私が最近書いたセクターのうち、私が銀行セクターに注目するのは、FRBのシグナルが利上げが遠く離れていることを意味しており、金利マージンの見通しが抑制されているためです。 さらに、このセクターは第 3 四半期に不良債権の波が押し寄せるというさらなる不確実性にも直面しています。 ウェルズ・ファーゴ(WFC)は非常に割安で、2016年の会計スキャンダルからの回復に向けて多くの課題を抱えているが、今後適切な経営措置を講じれば、中期的にはたとえ控えめなEPS回復であっても大きなプラス材料となるだろう。
銀行とは対照的に、REIT にとって長期金利の低下は有利です。 ほとんどのREITSは、10年物Tビルとの利回りの点で異常に高いスプレッドで取引されています。 私が最近書いた 3 つは、STORE Capital (STOR)、Realty Income (O)、および WP Carey (WPC) です。 ファンダメンタルズは堅調だが、10年と比べてスプレッドが拡大しているため、賃料収入へのリスクが大幅に織り込まれており、3社とも割安に見える。
デジタル リアルティ トラスト
検討できるもう 1 つの REIT は、Digital Realty Trust (NYSE:DLR) です。 同株はREITの同業グループよりもはるかに業績が良かったが、その主な理由は同社がデータセンターのプロバイダーとして、将来の成長という点で経済の適切な分野に位置しているためである。
出典: ブルームバーグ
私は 2017 年 1 月に DLR について初めて書き、次のように結論付けました。
DLRは安値を抜けており、決して買いの対象ではないが、同事業の経済性は魅力的であり、その成長見通しには長期的な裏付けがある。 ここのポジションに少しずつ追加していきたいと思います。
この記事以来、同社の株価は好調で、70%の利益を上げ、そのうち56%が株価上昇、14%が配当で占められています。
利回りは3.5%から2.9%に低下した。 今が売り時でしょうか?
私がこの REIT について最後に書いたとき、10 年物は満期までの利回りが 2.44% でした。 当時、DLRは3.5%の利回りを提供していたため、DLRと10年物のスプレッドは1%強でした。 DLRの利回りは現在2.9%と低下しているが、10年利回りは0.7%とさらに低い。
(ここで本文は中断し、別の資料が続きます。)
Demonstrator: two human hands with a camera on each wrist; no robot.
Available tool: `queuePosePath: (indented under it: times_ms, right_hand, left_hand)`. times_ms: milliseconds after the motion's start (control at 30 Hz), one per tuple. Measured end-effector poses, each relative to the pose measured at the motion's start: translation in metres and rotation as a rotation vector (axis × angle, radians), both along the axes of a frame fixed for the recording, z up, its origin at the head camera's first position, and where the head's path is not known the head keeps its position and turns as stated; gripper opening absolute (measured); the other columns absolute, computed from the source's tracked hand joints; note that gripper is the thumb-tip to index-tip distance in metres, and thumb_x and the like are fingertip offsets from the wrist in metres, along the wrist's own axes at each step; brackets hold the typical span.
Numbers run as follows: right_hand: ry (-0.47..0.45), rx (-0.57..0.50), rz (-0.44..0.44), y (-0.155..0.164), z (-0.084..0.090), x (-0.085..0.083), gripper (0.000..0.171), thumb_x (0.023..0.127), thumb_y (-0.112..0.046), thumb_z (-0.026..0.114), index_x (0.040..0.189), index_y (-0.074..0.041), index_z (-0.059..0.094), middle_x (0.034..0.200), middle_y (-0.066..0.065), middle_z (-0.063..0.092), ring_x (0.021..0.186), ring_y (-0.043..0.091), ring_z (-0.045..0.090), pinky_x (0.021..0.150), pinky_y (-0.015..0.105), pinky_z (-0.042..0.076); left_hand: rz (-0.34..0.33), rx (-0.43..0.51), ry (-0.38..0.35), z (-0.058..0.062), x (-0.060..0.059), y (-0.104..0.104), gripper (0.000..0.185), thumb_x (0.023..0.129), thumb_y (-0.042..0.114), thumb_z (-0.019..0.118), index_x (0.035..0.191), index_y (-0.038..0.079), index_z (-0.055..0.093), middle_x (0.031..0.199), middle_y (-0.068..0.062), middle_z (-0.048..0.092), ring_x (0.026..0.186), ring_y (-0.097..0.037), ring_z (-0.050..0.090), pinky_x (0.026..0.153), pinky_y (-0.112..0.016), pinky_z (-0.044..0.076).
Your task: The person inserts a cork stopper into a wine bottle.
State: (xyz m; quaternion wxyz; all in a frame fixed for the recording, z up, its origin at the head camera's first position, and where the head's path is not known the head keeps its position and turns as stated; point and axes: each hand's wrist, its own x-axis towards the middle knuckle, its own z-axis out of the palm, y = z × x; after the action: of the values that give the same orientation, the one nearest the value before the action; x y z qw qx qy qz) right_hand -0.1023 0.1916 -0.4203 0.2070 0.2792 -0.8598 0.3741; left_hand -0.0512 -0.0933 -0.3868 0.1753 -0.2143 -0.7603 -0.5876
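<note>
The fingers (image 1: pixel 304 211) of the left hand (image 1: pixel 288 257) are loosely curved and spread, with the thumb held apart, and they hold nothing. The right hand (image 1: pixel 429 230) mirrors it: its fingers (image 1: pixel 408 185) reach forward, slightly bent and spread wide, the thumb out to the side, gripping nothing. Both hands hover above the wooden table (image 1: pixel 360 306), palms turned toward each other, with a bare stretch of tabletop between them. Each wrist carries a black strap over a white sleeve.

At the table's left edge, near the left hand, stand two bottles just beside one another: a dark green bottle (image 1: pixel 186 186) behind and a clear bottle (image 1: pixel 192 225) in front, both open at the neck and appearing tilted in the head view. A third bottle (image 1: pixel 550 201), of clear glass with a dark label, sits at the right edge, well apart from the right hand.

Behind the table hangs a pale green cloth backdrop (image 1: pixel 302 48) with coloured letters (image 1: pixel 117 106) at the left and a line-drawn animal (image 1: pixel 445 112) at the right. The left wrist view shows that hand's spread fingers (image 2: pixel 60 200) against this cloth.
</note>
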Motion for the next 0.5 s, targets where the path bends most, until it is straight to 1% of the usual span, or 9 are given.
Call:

出典: Google および Market Watch
この結果、10 年とのスプレッドは 2.2% まで拡大しました (上のグラフの右側)。 DLRのデジタルステータスは株価が今年上昇したことを意味するが、リスクフリー金利の低下を完全に織り込んでいないため、マクロ経済リスクを割り引いている。
マクロ経済の需要が回復すれば、DLR は成長の観点から魅力を維持しながら、このスプレッドの拡大を解消してうまくいくはずです。
インフレが気になるなら、ぜひバリック ゴールド (GOLD) を購入してください。 ただし、インフレ、金利上昇、通貨崩壊の組み合わせの予測には少なくとも議論の余地があり、これをポートフォリオに反映する必要があることに留意してください。
この記事を書いたのは
アナリストの開示: 私/当社は言及された銘柄にポジションを持っていませんが、今後 72 時間以内に DLR でロングポジションを開始する可能性があります。 この記事は私自身が書いたものであり、私自身の意見を述べています。 私はそれに対する補償を受け取っていません(Seeking Alphaから以外)。 私は、この記事で株式が言及されている企業とは何の取引関係もありません。
アルファの情報開示を求める:過去のパフォーマンスは将来の結果を保証するものではありません。 投資が特定の投資家に適しているかどうかについての推奨やアドバイスは行われません。 上記で表明された見解や意見は、Seeking Alpha全体の見解や意見を反映していない可能性があります。 Seeking Alpha は、認可された証券ディーラー、ブローカー、米国の投資顧問、投資銀行ではありません。 当社のアナリストは第三者の執筆者であり、その中にはプロの投資家と、いかなる機関や規制機関からも認可や認定を受けていない個人投資家の両方が含まれます。